A long towel, the two ends of which are sewed together so that it can be hung upon a cylinder of wood, over which it may roll; – called also roller-cloth and roller. — Jack-towel: a long narrow towel with the ends joined together, and suspended on a roller; generally fixed behind a door. The roller is called a jack, a name frequently given to anything which supplies the place of a boy, as a boot-jack, etc.

roller towelAlways supplying a dry spot for the wiping of hands, the roller towel hanging in the hotel in Tracy, Minnesota, was a novelty to Laura Ingalls in By the Shores of Silver Lake (see Chapter 4, “End of the Rails”). Any towel hanging on a peg or bar might have served the purpose of drying freshly washed hands and faces; the fascination of a long towel with two ends sewn together and hung on a bar must have been in the length of the towel loop and the fact that it stayed put!

A roller towel was made by sewing together the narrow ends of a long (two yards or more) piece of toweling and running the towel bar through the loop before hanging. The idea was that only clean hands were dried upon it, so the towel itself stayed fairly clean. The towel air-dried in place, and its length helped assure that a dry spot could be found by multiple users. The photo at right shows a roller towel on display at the Laura Ingalls Wilder Museum in Pepin, Wisconsin. Note the seam across the front, showing where the ends were sewn together.

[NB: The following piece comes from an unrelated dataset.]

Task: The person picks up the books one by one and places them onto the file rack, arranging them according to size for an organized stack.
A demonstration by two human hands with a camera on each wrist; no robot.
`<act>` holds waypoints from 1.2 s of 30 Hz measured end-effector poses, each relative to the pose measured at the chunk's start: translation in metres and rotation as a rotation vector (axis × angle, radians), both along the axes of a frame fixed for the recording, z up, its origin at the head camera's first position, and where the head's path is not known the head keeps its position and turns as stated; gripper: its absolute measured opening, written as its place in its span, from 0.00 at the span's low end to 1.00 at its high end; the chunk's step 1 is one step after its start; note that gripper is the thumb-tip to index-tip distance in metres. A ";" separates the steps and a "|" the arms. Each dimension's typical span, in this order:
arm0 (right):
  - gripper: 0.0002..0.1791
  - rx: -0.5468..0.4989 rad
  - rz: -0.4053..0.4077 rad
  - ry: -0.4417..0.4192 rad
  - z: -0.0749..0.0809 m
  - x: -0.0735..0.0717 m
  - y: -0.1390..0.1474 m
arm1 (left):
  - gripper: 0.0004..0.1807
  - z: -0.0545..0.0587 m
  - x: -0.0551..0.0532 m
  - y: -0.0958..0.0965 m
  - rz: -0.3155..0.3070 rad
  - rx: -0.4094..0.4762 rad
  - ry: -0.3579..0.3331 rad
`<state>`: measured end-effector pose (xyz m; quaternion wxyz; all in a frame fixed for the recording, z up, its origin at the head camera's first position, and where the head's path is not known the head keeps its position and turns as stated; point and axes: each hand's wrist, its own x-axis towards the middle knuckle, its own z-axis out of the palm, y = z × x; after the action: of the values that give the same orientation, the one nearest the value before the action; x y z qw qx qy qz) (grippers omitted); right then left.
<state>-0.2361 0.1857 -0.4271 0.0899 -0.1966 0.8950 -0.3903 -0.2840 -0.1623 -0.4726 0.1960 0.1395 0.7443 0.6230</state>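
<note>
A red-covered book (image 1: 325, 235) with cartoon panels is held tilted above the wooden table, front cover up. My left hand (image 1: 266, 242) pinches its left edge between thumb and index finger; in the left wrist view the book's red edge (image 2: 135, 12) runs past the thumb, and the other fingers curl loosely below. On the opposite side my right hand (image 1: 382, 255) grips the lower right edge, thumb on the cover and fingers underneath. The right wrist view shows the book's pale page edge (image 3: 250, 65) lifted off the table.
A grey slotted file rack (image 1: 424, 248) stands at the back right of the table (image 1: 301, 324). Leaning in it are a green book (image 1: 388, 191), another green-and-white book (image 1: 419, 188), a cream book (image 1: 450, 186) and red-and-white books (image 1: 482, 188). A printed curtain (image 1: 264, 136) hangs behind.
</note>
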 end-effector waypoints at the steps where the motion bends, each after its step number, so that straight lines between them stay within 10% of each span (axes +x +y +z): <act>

At the time the Little House books were first published in the 1930s and 1940s, readers would have been quite familiar with the public washroom “continuous loop” roller towel in its white enamel cabinet. These “modern” fixtures did the roller towel one better by providing yards and yards of drying surface. Pulling the towel with two hands provided a clean, dry surface from one bar while drawing the soiled linen into the cabinet, where it wrapped around a second bar. These towels weren’t a sewn loop, but were one long towel.

Kitchen Work Made Easier.

It seems strange to speak of the roller towel as a convenience, when it should be considered a positive necessity in every well-ordered household, yet there are many more kitchens without them than with them in some parts of the country— the cook substituting her work apron, or, worse, a dish towel, to wipe her hands upon. A roller and fixtures can be bought ready to screw into the wall. ix towels is a bountiful supply for one roller. Buy a good quality of linen crash, making each towel two-and-a-half yards in length; sew in a seam and fell neatly. Roller towels that have been in use a few months make the best tea towels, as they are soft and pliable, a quality by no means to be despised. Cut in two, hem the edges and again supply the towel drawer with new roller towels. In this way the drawer can be always supplied with strong towels for kitchen toilet purposes, as well as soft ones for the dishes. — The Weekly Wisconsin (May 13, 1889).